Université Grenoble Alpes, CEA, LETI, Clinatec, F-38000 Grenoble, France.
Université Paris-Saclay, CEA, List, F-91120 Palaiseau, France.
J Neural Eng. 2022 Mar 31;19(2). doi: 10.1088/1741-2552/ac5d69.
Motor brain-computer interfaces (BCIs) are a promising technology that may enable motor-impaired people to interact with their environment. BCIs would potentially compensate for arm and hand function loss, which is the top priority for individuals with tetraplegia. Designing real-time and accurate BCI is crucial to make such devices useful, safe, and easy to use by patients in a real-life environment. Electrocorticography (ECoG)-based BCIs emerge as a good compromise between invasiveness of the recording device and good spatial and temporal resolution of the recorded signal. However, most ECoG signal decoders used to predict continuous hand movements are linear models. These models have a limited representational capacity and may fail to capture the relationship between ECoG signal features and continuous hand movements. Deep learning (DL) models, which are state-of-the-art in many problems, could be a solution to better capture this relationship.In this study, we tested several DL-based architectures to predict imagined 3D continuous hand translation using time-frequency features extracted from ECoG signals.

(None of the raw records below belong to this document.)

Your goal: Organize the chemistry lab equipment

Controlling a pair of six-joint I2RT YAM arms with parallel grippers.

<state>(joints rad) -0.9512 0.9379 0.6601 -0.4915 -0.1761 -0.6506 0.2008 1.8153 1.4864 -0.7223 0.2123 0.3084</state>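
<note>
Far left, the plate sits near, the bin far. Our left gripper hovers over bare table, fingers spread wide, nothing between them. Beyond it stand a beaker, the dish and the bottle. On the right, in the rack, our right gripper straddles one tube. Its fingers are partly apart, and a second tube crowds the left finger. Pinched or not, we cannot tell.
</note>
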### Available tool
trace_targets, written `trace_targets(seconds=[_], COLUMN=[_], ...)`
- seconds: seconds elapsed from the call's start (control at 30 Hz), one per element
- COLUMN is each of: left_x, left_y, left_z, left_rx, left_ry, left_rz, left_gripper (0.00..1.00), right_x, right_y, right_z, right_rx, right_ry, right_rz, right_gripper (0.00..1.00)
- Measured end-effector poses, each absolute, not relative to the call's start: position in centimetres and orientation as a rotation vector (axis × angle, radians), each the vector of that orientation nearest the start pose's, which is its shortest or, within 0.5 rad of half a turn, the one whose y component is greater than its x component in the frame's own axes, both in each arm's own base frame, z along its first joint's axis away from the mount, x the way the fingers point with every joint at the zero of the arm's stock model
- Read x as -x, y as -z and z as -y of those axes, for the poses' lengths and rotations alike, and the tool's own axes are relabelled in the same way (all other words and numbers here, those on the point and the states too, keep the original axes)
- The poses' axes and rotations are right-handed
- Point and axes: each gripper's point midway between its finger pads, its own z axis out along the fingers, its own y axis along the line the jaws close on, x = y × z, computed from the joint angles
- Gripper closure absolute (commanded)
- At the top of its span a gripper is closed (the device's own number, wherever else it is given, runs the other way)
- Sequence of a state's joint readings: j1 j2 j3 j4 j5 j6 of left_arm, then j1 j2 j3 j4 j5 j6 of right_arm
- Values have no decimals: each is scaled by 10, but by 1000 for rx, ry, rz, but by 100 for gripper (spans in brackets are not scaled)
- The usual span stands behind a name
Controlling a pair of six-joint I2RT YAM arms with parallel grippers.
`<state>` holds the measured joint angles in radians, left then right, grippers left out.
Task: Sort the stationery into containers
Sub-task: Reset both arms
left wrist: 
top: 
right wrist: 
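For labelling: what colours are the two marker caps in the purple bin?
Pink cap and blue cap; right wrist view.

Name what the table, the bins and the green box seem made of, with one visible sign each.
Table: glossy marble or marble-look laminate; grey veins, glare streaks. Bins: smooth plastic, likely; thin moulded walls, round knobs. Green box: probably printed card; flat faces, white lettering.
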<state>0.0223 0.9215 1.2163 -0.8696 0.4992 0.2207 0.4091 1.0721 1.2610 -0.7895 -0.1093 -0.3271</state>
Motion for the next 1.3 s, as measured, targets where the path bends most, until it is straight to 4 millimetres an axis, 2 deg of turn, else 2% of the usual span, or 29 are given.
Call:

The dataset used in the analysis is a part of a long-term clinical trial (ClinicalTrials.gov identifier: NCT02550522) and was acquired during a closed-loop experiment with a tetraplegic subject. The proposed architectures include multilayer perceptron, convolutional neural networks (CNNs), and long short-term memory networks (LSTM). The accuracy of the DL-based and multilinear models was compared offline using cosine similarity.Our results show that CNN-based architectures outperform the current state-of-the-art multilinear model. The best architecture exploited the spatial correlation between neighboring electrodes with CNN and benefited from the sequential character of the desired hand trajectory by using LSTMs. Overall, DL increased the average cosine similarity, compared to the multilinear model, by up to 60%, from 0.189 to 0.302 and from 0.157 to 0.249 for the left and right hand, respectively.This study shows that DL-based models could increase the accuracy of BCI systems in the case of 3D hand translation prediction in a tetraplegic subject.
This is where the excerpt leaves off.